The plan affects nearly all 31,000 students in the school system and will start chipping away at a $9 million deficit the school system faces for next year. Robert Porterfield was the only board member to vote no.
There are more cuts ahead, Thompson told WSFA 12 News on Friday morning.
Thompson told WSFA 12 News that the next step is to meet with principals, teachers and children to go over the changes that lie ahead. She said there are some benefits to the closings -- there will now be more resources at the schools that remain open.
"We will redistribute the resources from the eight lost schools," she said.
The consolidation will reduce the deficit by about $3.5 million, but more cuts are on the way, she said. Prior to Thursday's vote, MPS released a statement saying it would cut $2 million by not renewing non-tenured personnel at the Central Office -- about a third of the projected salary deductions for next fiscal year.
"We're starting at the top and cutting down," she said.
The board meets again Monday at the Central Office to consider a "reduction in force," proposal that will allow the superintendent to reduce the number of tenured employees in the system, according to the release from MPS. That includes further cuts in Central Office staff as well as school-based personnel.
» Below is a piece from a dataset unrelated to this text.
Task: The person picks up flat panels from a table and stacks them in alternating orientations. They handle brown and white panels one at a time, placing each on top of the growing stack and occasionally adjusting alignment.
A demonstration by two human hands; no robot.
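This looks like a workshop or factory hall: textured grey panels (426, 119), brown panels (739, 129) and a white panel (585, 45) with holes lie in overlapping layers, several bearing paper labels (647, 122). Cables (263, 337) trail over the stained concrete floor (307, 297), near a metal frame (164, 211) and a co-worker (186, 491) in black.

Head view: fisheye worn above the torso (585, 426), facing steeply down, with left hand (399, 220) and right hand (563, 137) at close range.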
On March 8, the board will meet at Bellingrath Middle School to consider the individual positions that will be cut.
School officials will look at reorganizing departments and consolidating the Central Offices, Thompson said.
Parents, teachers and students showed up for the vote Thursday night at Carver High School. The vote came after five public forums with parents and multiple revisions to the original plan, board members finally gave the plan the go ahead. The plan would save the school system more than $3.5 million in the first year.
Superintendent Barbara Thompson said Wednesday that the system has seen a $33 million drop in funding since she's been on the job, and that something has to be done.
Eight schools will close as a result of the vote. Those schools include:
- Hayneville Road Elementary
- Harrison Elementary
- Head Elementary
- Mckee Elementary will become Macmillan Elementary Magnet
- Macmillan Elementary Magnet
- McIntyre Middle
- Houston Hill Middle
- Daisy Lawrence
Floyd Middle Magnet and Seth Johnson Elementary will also stay open.